Especially since 2011-12, there has been an observable shift in Russia’s ideological atmosphere. This has included the repeated crafting of new ideological repertoires— sets of arguments that serve as content for the branding of a new “voice of Russia” and that are supported by networks of influence. Anti-Westernism, and especially anti-Americanism, exemplifies this quest for new repertoires. However, the Kremlin’s narrative is multifaceted and dissassociates the West’s liberal values from Europe as a philosophical and historical principle. This has led to a dual discourse criticizing contemporary Western politics but emphasizing Russia’s role in preserving “authentic” European values. In this memo, I explain how Russia’s “European repertoire” should be understood through the historical prism of the “Russian idea.” I then discuss one aspect of this European repertoire—the narrative of Russia as a savior of Christian values—and the political networks in the West that are receptive to it.
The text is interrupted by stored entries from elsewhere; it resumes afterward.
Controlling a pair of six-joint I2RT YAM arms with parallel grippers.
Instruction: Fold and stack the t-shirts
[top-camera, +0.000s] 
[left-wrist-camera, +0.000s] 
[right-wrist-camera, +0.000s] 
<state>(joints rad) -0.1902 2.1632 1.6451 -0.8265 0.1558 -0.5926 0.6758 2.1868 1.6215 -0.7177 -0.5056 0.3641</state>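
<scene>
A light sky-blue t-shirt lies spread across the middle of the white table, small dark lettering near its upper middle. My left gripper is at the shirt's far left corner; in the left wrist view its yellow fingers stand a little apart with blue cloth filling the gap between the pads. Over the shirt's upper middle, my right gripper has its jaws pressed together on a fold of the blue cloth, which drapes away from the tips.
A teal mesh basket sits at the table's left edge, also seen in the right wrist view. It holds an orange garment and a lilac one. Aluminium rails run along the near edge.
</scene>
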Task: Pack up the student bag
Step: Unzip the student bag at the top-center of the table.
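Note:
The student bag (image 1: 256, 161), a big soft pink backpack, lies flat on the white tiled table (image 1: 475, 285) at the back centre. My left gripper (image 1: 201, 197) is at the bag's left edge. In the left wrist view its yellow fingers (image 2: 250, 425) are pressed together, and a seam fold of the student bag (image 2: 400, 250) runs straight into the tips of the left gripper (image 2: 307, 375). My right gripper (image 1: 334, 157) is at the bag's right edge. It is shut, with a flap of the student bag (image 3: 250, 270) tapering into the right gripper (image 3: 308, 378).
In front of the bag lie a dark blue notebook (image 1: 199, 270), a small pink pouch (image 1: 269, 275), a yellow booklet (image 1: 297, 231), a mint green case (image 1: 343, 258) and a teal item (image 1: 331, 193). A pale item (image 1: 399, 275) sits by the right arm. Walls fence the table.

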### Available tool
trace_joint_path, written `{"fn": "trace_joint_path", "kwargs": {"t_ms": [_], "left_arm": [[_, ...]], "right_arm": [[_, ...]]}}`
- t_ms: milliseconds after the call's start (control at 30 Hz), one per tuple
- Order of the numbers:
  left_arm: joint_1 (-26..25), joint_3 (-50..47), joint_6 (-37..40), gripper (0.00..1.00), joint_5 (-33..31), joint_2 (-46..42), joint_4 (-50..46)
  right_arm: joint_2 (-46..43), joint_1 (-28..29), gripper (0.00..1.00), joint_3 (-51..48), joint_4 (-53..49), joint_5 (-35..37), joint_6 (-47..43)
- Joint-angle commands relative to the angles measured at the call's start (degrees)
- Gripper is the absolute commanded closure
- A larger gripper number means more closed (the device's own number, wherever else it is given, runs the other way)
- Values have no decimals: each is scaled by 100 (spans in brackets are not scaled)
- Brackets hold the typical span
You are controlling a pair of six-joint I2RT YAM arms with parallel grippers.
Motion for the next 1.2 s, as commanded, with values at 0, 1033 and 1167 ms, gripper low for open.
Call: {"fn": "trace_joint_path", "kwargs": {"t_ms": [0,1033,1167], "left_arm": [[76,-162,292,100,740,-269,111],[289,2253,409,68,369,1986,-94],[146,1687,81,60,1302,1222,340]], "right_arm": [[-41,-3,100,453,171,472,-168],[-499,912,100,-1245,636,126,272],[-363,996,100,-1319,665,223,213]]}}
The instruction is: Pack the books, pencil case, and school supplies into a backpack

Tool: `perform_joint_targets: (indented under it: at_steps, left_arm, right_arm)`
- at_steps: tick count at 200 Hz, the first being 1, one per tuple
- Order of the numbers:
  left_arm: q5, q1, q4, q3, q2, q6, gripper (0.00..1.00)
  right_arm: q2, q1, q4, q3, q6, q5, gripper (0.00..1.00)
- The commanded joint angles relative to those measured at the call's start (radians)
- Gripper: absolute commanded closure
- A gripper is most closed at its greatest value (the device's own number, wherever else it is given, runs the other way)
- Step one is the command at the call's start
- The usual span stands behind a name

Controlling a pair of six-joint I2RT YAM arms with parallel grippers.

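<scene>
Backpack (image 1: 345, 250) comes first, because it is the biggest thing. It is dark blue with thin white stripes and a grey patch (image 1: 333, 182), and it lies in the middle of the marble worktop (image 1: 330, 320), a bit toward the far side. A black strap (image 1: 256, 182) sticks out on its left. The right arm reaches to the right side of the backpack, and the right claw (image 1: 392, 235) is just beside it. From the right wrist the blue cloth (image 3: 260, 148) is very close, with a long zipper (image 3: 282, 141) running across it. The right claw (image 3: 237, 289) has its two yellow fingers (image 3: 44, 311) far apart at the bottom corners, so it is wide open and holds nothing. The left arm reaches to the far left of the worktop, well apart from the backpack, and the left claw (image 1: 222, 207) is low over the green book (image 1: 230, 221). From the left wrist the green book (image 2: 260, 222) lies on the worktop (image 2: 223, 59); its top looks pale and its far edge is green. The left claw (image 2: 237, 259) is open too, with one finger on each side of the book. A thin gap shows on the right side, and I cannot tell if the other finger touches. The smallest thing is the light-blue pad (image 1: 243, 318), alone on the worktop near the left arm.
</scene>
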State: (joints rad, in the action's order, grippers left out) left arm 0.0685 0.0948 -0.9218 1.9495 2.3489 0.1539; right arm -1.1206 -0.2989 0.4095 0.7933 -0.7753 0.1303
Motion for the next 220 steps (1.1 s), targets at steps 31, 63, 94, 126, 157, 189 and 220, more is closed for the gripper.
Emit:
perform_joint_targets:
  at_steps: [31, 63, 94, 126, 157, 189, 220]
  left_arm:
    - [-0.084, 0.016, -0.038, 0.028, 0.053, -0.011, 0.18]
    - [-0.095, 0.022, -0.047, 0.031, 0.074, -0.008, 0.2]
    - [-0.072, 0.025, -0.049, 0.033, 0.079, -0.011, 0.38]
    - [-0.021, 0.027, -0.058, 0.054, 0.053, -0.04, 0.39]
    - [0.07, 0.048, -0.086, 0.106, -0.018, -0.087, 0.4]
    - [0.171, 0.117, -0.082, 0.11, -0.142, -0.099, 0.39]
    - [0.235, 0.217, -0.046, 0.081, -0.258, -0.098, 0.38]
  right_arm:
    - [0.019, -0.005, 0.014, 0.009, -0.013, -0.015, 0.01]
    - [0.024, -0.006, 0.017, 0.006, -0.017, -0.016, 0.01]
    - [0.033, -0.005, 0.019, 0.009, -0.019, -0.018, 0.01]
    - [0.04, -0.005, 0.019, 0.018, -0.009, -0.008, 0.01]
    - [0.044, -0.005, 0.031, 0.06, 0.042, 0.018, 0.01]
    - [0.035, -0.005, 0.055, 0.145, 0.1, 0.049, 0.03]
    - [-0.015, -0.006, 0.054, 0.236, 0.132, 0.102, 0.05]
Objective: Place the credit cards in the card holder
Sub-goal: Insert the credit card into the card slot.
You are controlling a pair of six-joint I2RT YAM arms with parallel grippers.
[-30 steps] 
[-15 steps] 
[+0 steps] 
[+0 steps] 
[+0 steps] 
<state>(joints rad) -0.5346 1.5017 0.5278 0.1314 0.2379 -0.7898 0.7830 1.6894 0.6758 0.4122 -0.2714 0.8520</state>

The Kremlin’s Morality Turn as a “Russian Idea” for the 21st Century
The Kremlin’s morality turn can be interpreted as the latest way to formulate the “Russian idea,” the notion that Russia’s national identity has an “essence” that is possible to distill. A fundamental ambiguity of the “Russian idea” is that it claims both a specific path for Russia and universal significance. According to this “national but messianic” narrative, every civilization has a transcendent idea of its own and is the bearer of a portion of divine truth; should this unique character disappear, all mankind will be left impoverished. As early as the nineteenth century, Russian thinkers considered Russia not as a part of “the West,” whether defined geopolitically or politically, but nonetheless as a legitimate part of Europe, defined by philosophical principles stemming from the Greek and Roman past, by European national cultures (mostly German and French), and by Christianity. Russian universality was thus conceived both as European in the restricted sense of the term and as universal in its biblical affiliation. The Slavophiles and their many successors who fought against what they interpreted as the materialistic and nihilistic culture of the West were nonetheless ardent defenders and admirers of Europe. From their point of view, their philosophical conceptions were the continuation of the authentic spirit of Europe. Russia’s alleged mission was to tell Europe, which it deemed to be losing its identity, who she really was.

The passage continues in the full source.